Vaticinios
René Avilés Fabila
Es complejo hacer vaticinios en la política mexicana, pero algo puede señalarse con los datos que tenemos. El PRI, que desborda entusiasmo por lo conseguido, no debe ser tan complaciente: todos sus militantes de alto nivel, sin duda por disposiciones de la cúpula, o sea de Peña Nieto, hablan y hablan ante los medios: siempre son exageradamente optimistas. Se acabaron o casi los problemas. Hay que aceptar que su estrategia les ha dado resultado. ¿Cuál es? No muy inteligente, simplemente habilidosa: dejar que los opositores se desgasten con sus habituales gritos y ofensas, y aliarse, en una política por completo pragmática, al PAN o al PRD, según el proyecto que desean sacar. El que lo consigan no significa un triunfo real, puede ser, sólo el tiempo lo dirá, una victoria pírrica. Dependerá de la congruencia de su trabajo.
Debemos considerar que el triunfo de Peña Nieto, que no fue tan sencillo como parecía en un principio, debilitó a los partidos rivales y fortaleció a los pequeños aliados. Tampoco eso prueba un sistema serio de partidos. El PAN, luego de gobernar muy mal dos sexenios, está al garete y en las peores manos, mientras que el PRD sigue en lo suyo, ya sin caudillos de peso, sus tribus continúan peleándose entre sí. El hueco dejado por López Obrador no es fácil de llenar con líderes de tendencias raquíticas. Necesitan rehacerse, adueñarse de una ideología seria de izquierda. De lo contrario, estarán en riesgo de perder la ciudad capital, un punto clave en las decisiones políticas del país.

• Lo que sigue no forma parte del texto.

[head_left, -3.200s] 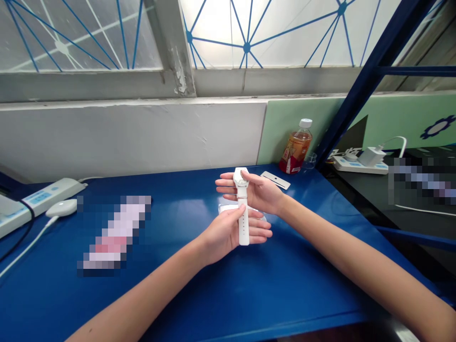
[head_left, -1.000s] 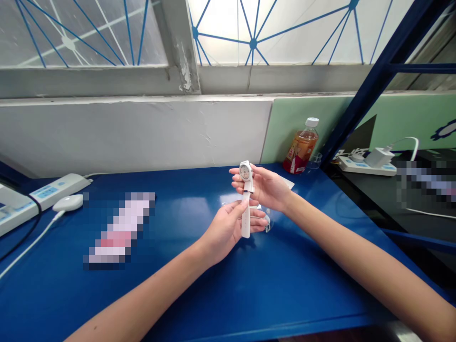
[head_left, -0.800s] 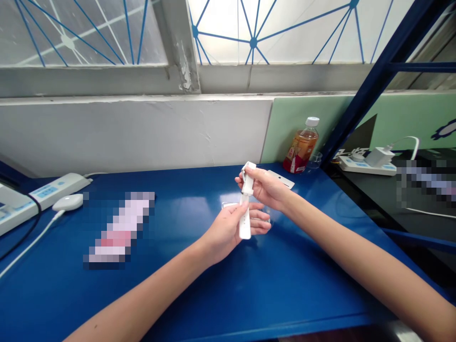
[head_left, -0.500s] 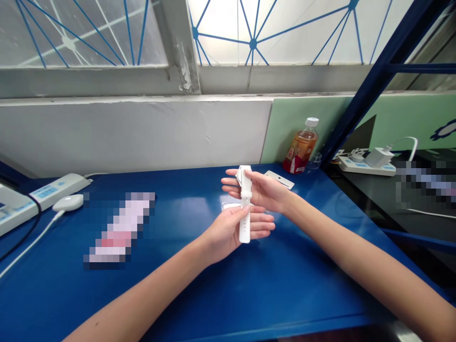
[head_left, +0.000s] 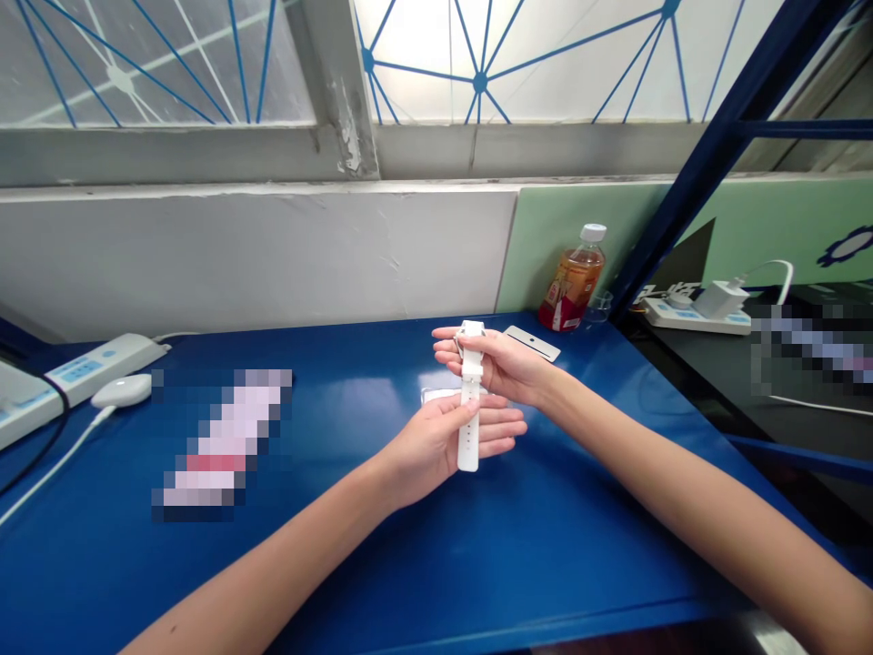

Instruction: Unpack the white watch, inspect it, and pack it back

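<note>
A white wristwatch (head_left: 470, 437) hangs lengthwise between my two hands above the blue table (head_left: 327, 564). With its thumb, my left hand (head_left: 436, 444) presses the strap's lower, holed part against the fingers, which stretch out to the right. My right hand (head_left: 508, 364) grips the upper end near the buckle, thumb across the strap and fingers pointing left. Most of the watch case is hidden behind the strap and thumb. Behind my hands lies a clear-edged white item (head_left: 431, 395), partly covered.
A white card (head_left: 532, 342) and a drink bottle (head_left: 573, 277) are at the back right, near a blue metal post (head_left: 688, 182). On the left lie a pixelated object (head_left: 228, 437), a white plug with cable (head_left: 123, 390) and a power strip (head_left: 82, 373).
My right hand has shifted slightly right and down, and the strap's lower end sits a little lower. Both hands keep hold of the watch. The view has moved slightly.
</note>
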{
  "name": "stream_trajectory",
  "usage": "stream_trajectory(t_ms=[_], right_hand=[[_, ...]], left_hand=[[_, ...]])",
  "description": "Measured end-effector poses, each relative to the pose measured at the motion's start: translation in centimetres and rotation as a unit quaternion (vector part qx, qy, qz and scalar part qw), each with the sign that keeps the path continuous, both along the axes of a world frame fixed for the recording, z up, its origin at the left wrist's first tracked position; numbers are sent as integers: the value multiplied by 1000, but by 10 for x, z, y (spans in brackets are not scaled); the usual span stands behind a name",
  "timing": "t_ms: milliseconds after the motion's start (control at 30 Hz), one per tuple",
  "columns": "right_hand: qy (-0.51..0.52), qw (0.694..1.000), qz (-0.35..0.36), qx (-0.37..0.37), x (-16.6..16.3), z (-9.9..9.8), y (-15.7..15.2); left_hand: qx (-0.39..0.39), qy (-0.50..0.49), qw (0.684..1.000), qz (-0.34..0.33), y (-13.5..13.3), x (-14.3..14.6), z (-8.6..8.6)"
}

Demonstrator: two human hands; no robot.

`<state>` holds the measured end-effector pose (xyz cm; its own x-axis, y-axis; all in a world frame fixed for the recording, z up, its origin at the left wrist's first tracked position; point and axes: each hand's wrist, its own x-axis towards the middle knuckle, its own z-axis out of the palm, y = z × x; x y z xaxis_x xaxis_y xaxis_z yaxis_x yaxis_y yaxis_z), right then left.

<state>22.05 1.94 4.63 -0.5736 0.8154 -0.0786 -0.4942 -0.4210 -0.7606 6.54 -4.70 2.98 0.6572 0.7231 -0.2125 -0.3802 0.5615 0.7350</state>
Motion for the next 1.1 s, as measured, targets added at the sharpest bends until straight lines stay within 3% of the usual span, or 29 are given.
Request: stream_trajectory(t_ms=[267,667,1100], right_hand=[[5,998,51,-21,2,-1,1],[80,993,88,-15,6,6,-2],[72,993,91,-16,10,3,1]], left_hand=[[13,-30,998,-62,0,-2,-4],[7,-26,998,-62,4,-7,-2],[6,-29,998,-58,5,-8,0]])
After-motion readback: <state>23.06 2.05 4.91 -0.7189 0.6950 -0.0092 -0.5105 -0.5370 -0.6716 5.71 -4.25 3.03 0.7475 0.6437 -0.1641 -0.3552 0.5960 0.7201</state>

El PRI tiene razón en estar gozoso, pero no tendría que ser tan confiado. Le falta completar lo conseguido con grandes esfuerzos y algo más, necesita convencer a una nación compleja y sin orientación seria, que Peña Nieto tiene la razón. A pocos les quedan claros los grandes beneficios, por ejemplo, que nos traerá la reforma energética. Tampoco nos han podido asegurar que las propuestas y buenos deseos en materia de educación, van a convertir a México en una potencia cultural. Todo son, en suma, buenos deseos y palabrería. Nos faltan los hechos y estos deberán comenzar a verse a fines de este año que comienza y que realmente espero sea bueno para todos los mexicanos, quienes deseamos seriamente políticos honestos, preparados y de buena fe. Un sistema de partidos bien estructurado y no organismos que sólo buscan su propio beneficio. Eso queremos, parece poco, en realidad es mucho.
Hasta hoy, sólo hemos transitado de un sistema de partido único y muy poderoso a uno donde los partidos parecen no tener más ideología que una conducta pragmática, que los obliga a marchar en pos de sus intereses y no tras de los que exige un país que está harto de tantas injusticias y tanta corrupción. No desea ser más una fábrica de multimillonarios y al mismo tiempo un hervidero de pobreza terrible. Si tenemos grupos armados que se hacen llamar “autodefensas” y todos los días marchas de protesta y un altísimo nivel de inseguridad y la proliferación del crimen organizado, hay que pensar en que muchas cosas están mal y no creer que desde las cámaras de legisladores, tan acostumbrados a “brillar”, todo está a punto de ser resuelto.